Your goal —
Counting the line with "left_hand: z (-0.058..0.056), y" as the last one, copy out the lines of the data exactly from the first onward.

====================

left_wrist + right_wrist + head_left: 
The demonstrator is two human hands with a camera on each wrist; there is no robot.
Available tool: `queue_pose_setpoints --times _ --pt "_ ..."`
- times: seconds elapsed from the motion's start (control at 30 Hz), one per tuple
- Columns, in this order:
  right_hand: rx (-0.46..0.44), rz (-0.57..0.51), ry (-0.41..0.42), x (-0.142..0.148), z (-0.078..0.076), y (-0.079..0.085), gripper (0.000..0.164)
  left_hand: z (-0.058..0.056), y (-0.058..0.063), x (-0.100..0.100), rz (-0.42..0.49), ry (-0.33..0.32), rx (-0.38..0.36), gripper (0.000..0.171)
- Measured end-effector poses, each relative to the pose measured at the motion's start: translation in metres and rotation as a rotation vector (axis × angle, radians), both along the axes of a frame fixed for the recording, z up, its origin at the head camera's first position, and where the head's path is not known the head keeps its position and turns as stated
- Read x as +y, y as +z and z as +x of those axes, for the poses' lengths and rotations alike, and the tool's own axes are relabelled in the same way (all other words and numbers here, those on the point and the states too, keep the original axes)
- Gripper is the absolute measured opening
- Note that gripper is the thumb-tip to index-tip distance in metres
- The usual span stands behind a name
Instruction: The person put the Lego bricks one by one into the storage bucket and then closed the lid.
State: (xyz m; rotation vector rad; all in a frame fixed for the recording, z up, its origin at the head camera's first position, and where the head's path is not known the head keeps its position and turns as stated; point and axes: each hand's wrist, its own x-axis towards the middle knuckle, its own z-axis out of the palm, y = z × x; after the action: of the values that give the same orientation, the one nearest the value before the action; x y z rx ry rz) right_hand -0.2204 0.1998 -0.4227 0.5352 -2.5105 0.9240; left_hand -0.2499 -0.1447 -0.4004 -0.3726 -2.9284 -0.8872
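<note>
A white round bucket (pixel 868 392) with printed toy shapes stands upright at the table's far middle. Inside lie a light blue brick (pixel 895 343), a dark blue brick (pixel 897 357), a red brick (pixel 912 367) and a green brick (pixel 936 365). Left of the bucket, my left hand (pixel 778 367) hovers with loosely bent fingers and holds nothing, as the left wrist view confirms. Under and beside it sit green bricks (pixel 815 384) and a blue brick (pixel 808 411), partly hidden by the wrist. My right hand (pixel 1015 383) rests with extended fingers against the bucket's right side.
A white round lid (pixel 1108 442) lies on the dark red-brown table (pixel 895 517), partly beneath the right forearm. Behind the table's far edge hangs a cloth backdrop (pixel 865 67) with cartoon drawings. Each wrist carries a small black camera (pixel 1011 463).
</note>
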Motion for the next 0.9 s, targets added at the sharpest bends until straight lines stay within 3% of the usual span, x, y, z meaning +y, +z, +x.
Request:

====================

Exercise response —
left_wrist + right_wrist + head_left: 
The demonstrator is two human hands with a camera on each wrist; there is no robot.
Available tool: `queue_pose_setpoints --times _ --pt "_ ..."`
- times: seconds elapsed from the motion's start (control at 30 Hz), one per tuple
- Columns, in this order:
  right_hand: rx (-0.46..0.44), rz (-0.57..0.51), ry (-0.41..0.42), x (-0.142..0.148), z (-0.078..0.076), y (-0.079..0.085), gripper (0.000..0.164)
  left_hand: z (-0.058..0.056), y (-0.058..0.063), x (-0.100..0.100), rz (-0.42..0.49), ry (-0.33..0.32), rx (-0.38..0.36), gripper (0.000..0.171)

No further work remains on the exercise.